[WHAT YOU HAVE TO DO]
Once the pictures are set aside, transcribe the remaining data exactly.
[Opening DATASET CONTENT section]
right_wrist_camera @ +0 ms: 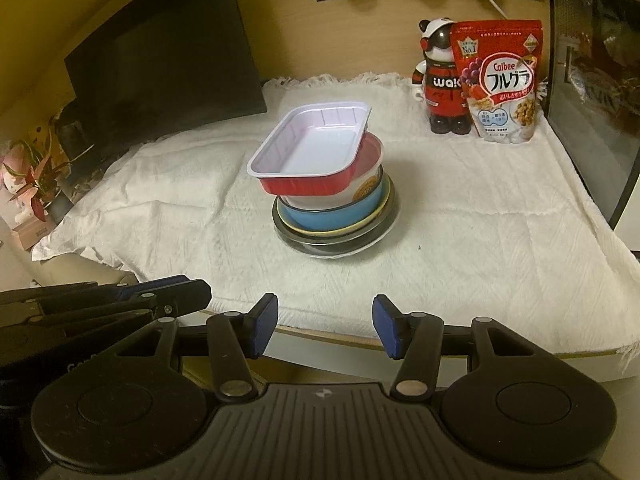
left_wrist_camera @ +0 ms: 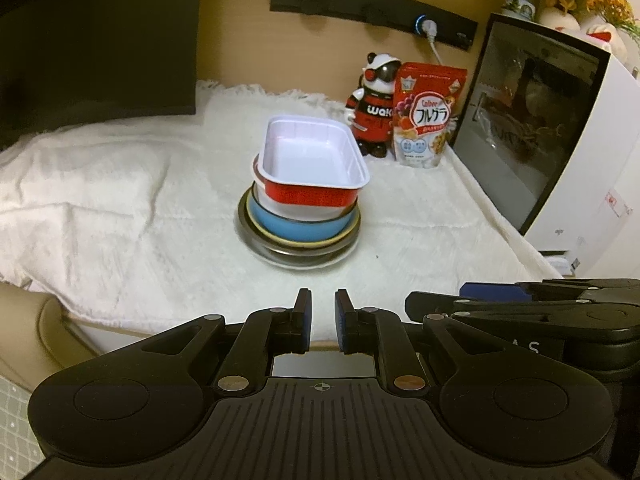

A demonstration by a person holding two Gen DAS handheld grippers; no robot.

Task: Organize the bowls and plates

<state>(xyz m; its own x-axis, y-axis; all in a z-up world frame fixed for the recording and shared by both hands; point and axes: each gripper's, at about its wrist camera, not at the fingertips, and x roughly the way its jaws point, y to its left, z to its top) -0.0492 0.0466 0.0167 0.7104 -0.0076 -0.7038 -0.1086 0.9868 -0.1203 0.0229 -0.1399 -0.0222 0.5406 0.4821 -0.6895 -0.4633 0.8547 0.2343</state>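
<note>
A stack of dishes stands mid-table on the white cloth (left_wrist_camera: 120, 200). On top is a red rectangular tray (left_wrist_camera: 316, 152) (right_wrist_camera: 316, 152) with a white inside, sitting askew. Under it are a white bowl, a blue bowl (left_wrist_camera: 304, 228) (right_wrist_camera: 332, 212), a yellow-rimmed plate and a grey plate (left_wrist_camera: 296, 258) (right_wrist_camera: 340, 248). My left gripper (left_wrist_camera: 322, 294) hangs over the table's front edge, short of the stack, shut to a narrow slit with nothing in it. Beside it, my right gripper (right_wrist_camera: 326, 300) is open and empty, also short of the stack.
A panda figurine (left_wrist_camera: 374, 108) and a red cereal bag (left_wrist_camera: 426, 120) stand at the back right. A white appliance with a dark glass door (left_wrist_camera: 540, 132) lines the right side. A dark monitor (left_wrist_camera: 96, 40) stands back left, and a potted plant (right_wrist_camera: 36, 180) at far left.
</note>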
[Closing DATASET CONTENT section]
[EXERCISE RESULT]
right_wrist_camera @ +0 ms: 
left_wrist_camera @ +0 ms: 

A demonstration by a person holding two Gen DAS handheld grippers; no robot.

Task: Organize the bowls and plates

<state>(xyz m; its own x-axis, y-axis; all in a z-up world frame fixed for the recording and shared by both hands; point and axes: each gripper's, at about its wrist camera, not at the fingertips, and x roughly the way its jaws point, y to its left, z to its top) -0.0492 0.0466 0.0167 0.7104 -0.0076 -0.7038 -0.1086 0.9868 -0.1203 0.0229 -0.1399 -0.0222 0.5406 0.4821 -0.6895 -0.4633 0.8547 0.2343</state>
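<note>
A stack of dishes stands mid-table on the white cloth (left_wrist_camera: 120, 200). On top is a red rectangular tray (left_wrist_camera: 316, 152) (right_wrist_camera: 316, 152) with a white inside, sitting askew. Under it are a white bowl, a blue bowl (left_wrist_camera: 304, 228) (right_wrist_camera: 332, 212), a yellow-rimmed plate and a grey plate (left_wrist_camera: 296, 258) (right_wrist_camera: 340, 248). My left gripper (left_wrist_camera: 322, 294) hangs over the table's front edge, short of the stack, shut to a narrow slit with nothing in it. Beside it, my right gripper (right_wrist_camera: 326, 300) is open and empty, also short of the stack.
A panda figurine (left_wrist_camera: 374, 108) and a red cereal bag (left_wrist_camera: 426, 120) stand at the back right. A white appliance with a dark glass door (left_wrist_camera: 540, 132) lines the right side. A dark monitor (left_wrist_camera: 96, 40) stands back left, and a potted plant (right_wrist_camera: 36, 180) at far left.
</note>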

With that, the answer is done.